- Task objective
The lines to repeat are those below from the one containing "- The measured" down to the one containing "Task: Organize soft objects", both included; reproduce them exactly and nothing else.

- Material for this task
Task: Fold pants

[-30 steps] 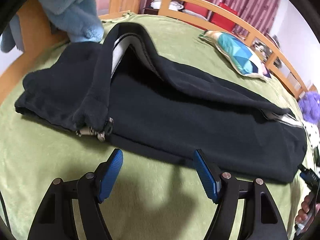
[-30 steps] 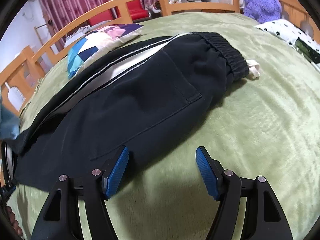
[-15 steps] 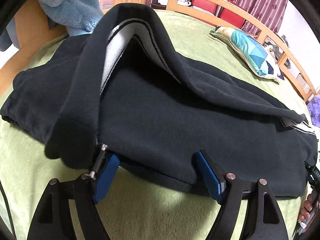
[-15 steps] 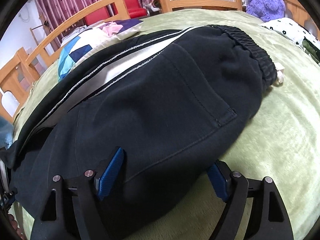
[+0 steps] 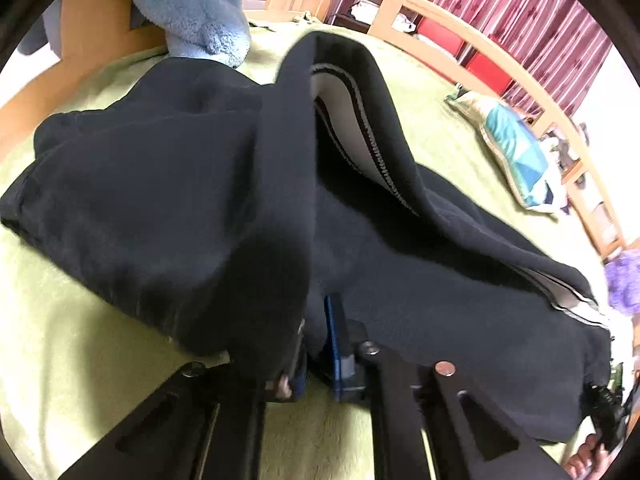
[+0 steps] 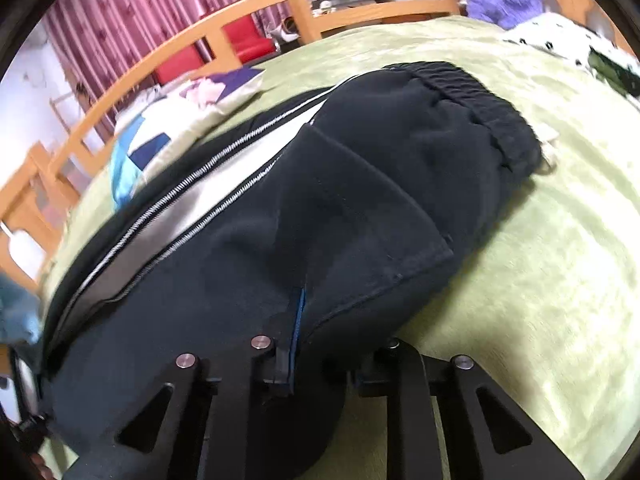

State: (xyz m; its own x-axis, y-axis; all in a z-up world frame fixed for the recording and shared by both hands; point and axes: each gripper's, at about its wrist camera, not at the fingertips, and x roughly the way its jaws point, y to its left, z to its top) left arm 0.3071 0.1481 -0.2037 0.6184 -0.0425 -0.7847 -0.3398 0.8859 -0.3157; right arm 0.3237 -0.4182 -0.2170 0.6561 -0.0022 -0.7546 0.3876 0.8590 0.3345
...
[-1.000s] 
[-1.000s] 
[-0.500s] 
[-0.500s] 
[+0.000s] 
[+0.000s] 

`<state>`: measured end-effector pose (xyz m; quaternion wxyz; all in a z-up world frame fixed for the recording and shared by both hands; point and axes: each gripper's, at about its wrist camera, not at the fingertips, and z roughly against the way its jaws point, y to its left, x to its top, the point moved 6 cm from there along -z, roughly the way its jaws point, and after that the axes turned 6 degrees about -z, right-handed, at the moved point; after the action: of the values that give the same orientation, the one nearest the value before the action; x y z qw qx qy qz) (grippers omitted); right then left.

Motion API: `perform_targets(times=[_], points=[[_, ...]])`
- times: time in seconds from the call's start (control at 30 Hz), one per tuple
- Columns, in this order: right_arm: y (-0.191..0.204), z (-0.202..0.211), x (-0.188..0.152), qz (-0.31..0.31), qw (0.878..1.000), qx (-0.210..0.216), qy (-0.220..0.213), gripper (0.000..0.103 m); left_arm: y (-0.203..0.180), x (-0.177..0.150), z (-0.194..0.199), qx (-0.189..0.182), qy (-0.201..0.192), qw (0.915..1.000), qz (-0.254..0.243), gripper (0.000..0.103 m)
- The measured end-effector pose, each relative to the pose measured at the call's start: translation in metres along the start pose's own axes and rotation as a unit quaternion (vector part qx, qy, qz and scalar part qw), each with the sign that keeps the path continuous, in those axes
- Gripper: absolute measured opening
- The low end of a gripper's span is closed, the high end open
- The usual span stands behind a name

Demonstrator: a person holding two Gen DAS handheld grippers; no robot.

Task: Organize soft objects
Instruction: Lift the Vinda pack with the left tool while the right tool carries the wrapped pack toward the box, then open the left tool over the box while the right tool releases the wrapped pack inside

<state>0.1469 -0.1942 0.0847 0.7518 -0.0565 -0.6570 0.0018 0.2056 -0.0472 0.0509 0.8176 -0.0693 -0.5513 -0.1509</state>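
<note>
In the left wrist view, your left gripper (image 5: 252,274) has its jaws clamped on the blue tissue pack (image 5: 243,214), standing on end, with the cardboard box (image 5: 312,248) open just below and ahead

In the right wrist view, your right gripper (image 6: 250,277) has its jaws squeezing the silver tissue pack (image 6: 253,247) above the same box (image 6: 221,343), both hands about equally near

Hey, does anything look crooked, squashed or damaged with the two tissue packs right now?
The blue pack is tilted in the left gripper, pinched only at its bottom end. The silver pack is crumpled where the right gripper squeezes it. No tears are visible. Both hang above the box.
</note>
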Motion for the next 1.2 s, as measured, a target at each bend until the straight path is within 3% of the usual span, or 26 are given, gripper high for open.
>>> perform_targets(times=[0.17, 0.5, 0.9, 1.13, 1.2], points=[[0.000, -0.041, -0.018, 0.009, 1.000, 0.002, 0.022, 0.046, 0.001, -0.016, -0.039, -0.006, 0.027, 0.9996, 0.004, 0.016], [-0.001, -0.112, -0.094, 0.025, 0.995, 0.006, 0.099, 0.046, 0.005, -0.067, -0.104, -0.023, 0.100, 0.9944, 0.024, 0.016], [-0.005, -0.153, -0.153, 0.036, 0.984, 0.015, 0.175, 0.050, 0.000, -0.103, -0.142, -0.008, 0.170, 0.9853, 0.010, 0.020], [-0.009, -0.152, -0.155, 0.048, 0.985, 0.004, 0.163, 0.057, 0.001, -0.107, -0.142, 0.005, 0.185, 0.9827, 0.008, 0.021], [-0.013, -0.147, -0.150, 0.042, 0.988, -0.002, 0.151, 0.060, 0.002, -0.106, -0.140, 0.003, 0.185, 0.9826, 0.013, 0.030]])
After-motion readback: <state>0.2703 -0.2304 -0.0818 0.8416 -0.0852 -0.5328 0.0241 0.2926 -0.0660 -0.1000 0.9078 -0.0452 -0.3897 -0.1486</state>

- Solution below
- The measured end-effector pose, each relative to the pose measured at the call's start: translation in metres along the start pose's own axes and rotation as a unit quaternion (vector part qx, qy, qz and scalar part qw), each with the sign that keeps the path continuous, in those axes
- Gripper: absolute measured opening
- The low end of a gripper's span is closed, the high end open
- The usual span stands behind a name

Demonstrator: a person holding two Gen DAS handheld grippers; no robot.

Task: Organize soft objects

The exercise requires no additional output.